--- Exercise instructions ---
Begin at the line bearing "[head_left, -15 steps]". Transcribe it and all subsequent lines of the material below exactly, and nothing more.

--- Data section ---
BEGIN

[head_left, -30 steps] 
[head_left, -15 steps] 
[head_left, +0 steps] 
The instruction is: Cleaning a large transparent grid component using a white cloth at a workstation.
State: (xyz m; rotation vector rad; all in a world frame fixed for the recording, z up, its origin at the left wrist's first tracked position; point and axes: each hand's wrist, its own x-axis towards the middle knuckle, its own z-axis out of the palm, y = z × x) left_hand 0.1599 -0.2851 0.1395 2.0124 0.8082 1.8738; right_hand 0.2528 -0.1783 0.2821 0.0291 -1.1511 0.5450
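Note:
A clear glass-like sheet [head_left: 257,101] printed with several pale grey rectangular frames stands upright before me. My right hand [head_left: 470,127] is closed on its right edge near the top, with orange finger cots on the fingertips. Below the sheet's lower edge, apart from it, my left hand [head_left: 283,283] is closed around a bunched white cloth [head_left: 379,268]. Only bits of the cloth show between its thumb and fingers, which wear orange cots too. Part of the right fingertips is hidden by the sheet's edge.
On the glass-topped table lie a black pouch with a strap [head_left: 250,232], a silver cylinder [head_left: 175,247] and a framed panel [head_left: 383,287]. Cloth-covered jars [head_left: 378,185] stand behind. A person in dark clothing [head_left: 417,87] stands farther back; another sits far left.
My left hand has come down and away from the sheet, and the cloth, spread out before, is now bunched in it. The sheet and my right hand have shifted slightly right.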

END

--- Answer to this exercise ---
[head_left, -15 steps] 
[head_left, +0 steps] 
The instruction is: Cleaning a large transparent grid component using a white cloth at a workstation.
State: (xyz m; rotation vector rad; all in a world frame fixed for the recording, z up, its origin at the left wrist's first tracked position; point and axes: each hand's wrist, its own x-axis towards the middle knuckle, its own z-axis out of the palm, y = z × x) left_hand 0.1599 -0.2851 0.1395 2.0124 0.8082 1.8738; right_hand 0.2528 -0.1783 0.2821 0.0291 -1.1511 0.5450
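Note:
A clear glass-like sheet [head_left: 257,101] printed with several pale grey rectangular frames stands upright before me. My right hand [head_left: 470,127] is closed on its right edge near the top, with orange finger cots on the fingertips. Below the sheet's lower edge, apart from it, my left hand [head_left: 283,283] is closed around a bunched white cloth [head_left: 379,268]. Only bits of the cloth show between its thumb and fingers, which wear orange cots too. Part of the right fingertips is hidden by the sheet's edge.
On the glass-topped table lie a black pouch with a strap [head_left: 250,232], a silver cylinder [head_left: 175,247] and a framed panel [head_left: 383,287]. Cloth-covered jars [head_left: 378,185] stand behind. A person in dark clothing [head_left: 417,87] stands farther back; another sits far left.
My left hand has come down and away from the sheet, and the cloth, spread out before, is now bunched in it. The sheet and my right hand have shifted slightly right.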

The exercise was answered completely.